I think everyone (including the FB guys) agree that Jonathan has been
working hard to help move the codebase forward. He has been quick to
revert changes that broke the code that the FB guys had in the
pipeline and have committed since. I think much of the friction comes
from not having a process, which takes us to Torsten's #2:

> 2. A missing definition of development process:
>  - What is considered a valid code review?
>  - How much are changes discussed up-front?
>  - What is the roadmap? ...for whom? (weighted as a community)

This is probably where we need most work. Here are some simple suggestions:

a) I'm a fan of a "patch-only" evolution of code. All changes come
from patches, and no changes come from anywhere else (eg. the
committers IDE). Even if it is something as simple as cleaning up
comments or changing a variable name.
b) A patch gets applied if at least one reviewer +1s it, and no one -1s it.
c) A patch should pass all unit tests. Any significant patch should
come with additional unit tests.

Some of this, of course, will mean "more work" for the committers.
Sure, but such processes are essential if the project is to grow
beyond a small group of core contributors.

> 3. Is trunk considered "stable"? Or aren't we missing a stable branch
> for the required stability? Once we have the separation between stable
> and trunk: Will patches really find it's way from trunk into stable?
> Is Facebook OK with that approach. Will everyone cope with the
> additional work of merging? Would it be useful ...or overkill to use
> merge tracking?

I agree with Matt. Trunk should pass build + tests, but should not be
trusted for production. I think 0.2 was supposed to be a stable
branch. Avinash, Prashant -- what are your thoughts on this? Are you
guys comfortable with this approach? Do you foresee any problems?

Basically, use a "release" branch for production. The release branches
only admit stability patches. New feature and cleanup patches go to
trunk. Folks running Cassandra in production only need to be nervous
when moving from one release to next, and not worry too much about
every single patch breaking their running system.

> 4. Real world testing feedback is not publicly available. So the
> feedback on changes will only slowly reach the community.
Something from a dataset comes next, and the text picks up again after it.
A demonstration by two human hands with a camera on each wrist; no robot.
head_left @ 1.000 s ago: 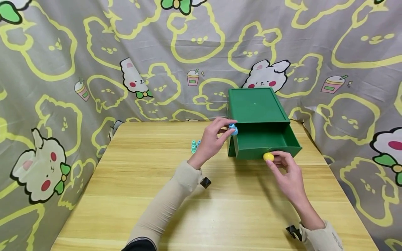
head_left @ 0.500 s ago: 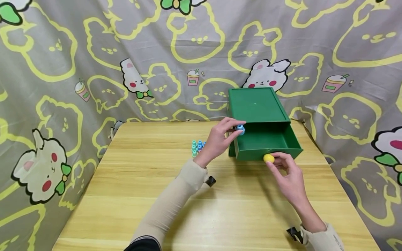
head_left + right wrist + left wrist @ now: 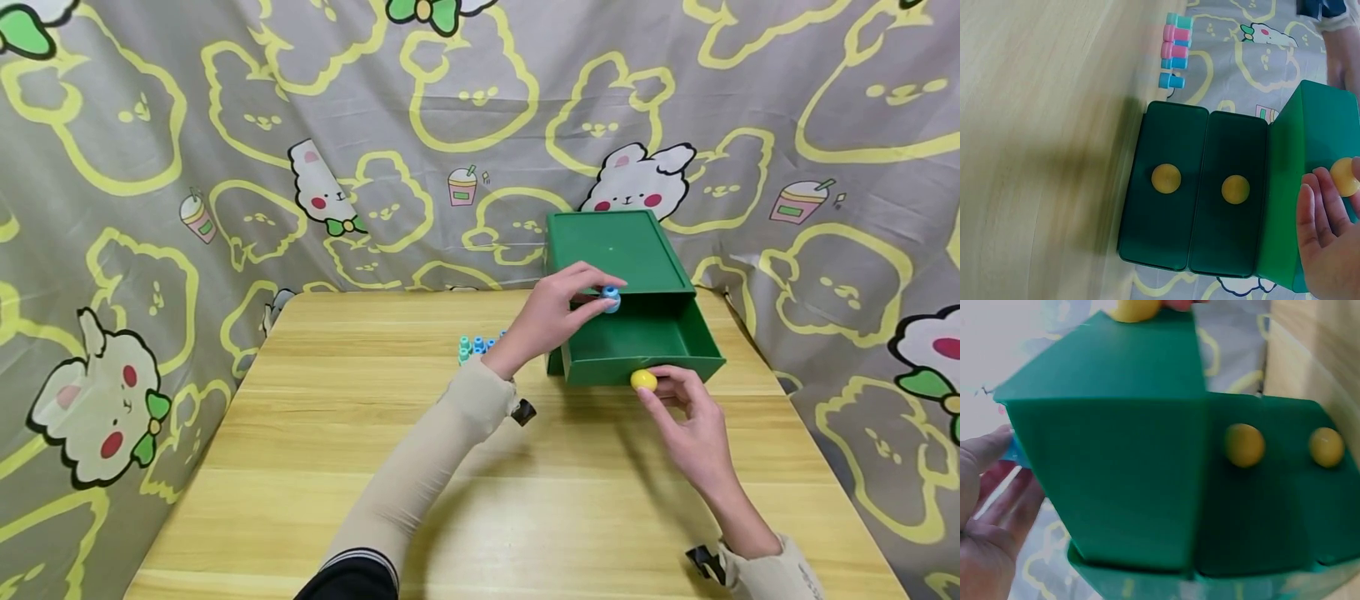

This is not
> easy for a project like this. But is there a faster way to provide
> testing feedback? (IIRC Yahoo was providing testing feedback for
> Hadoop. They even try to auto-apply patches from JIRA)

With time, FB may be able to provide feedback from their "divert some
traffic to the new version" system. Auto-applying patches from JIRA
sounds a little ambitious right now :-)

> 5. Is there really no code ownership issue. Working on a code base for
> 1-2 years can get you attached to the code you have written. Can
> everyone really let go? Is it OK if someone else really just rewrites
> parts of what you wrote? (No, it doesn't mean the original code was
> bad! But maybe with the new code it is more readable ...
> understandable - especially for someone who hasn't spent the past
> years working on that code) Is there room for refactoring?


> This is a tough situation but I hope everyone sees this as an
> opportunity. Please let's discuss this openly in civilize manner.
> Focusing on how to solve these points rather than looking at the past.
> Please talk to each other. Can you/we work this out together?

I agree -- thanks for initiating this conversation!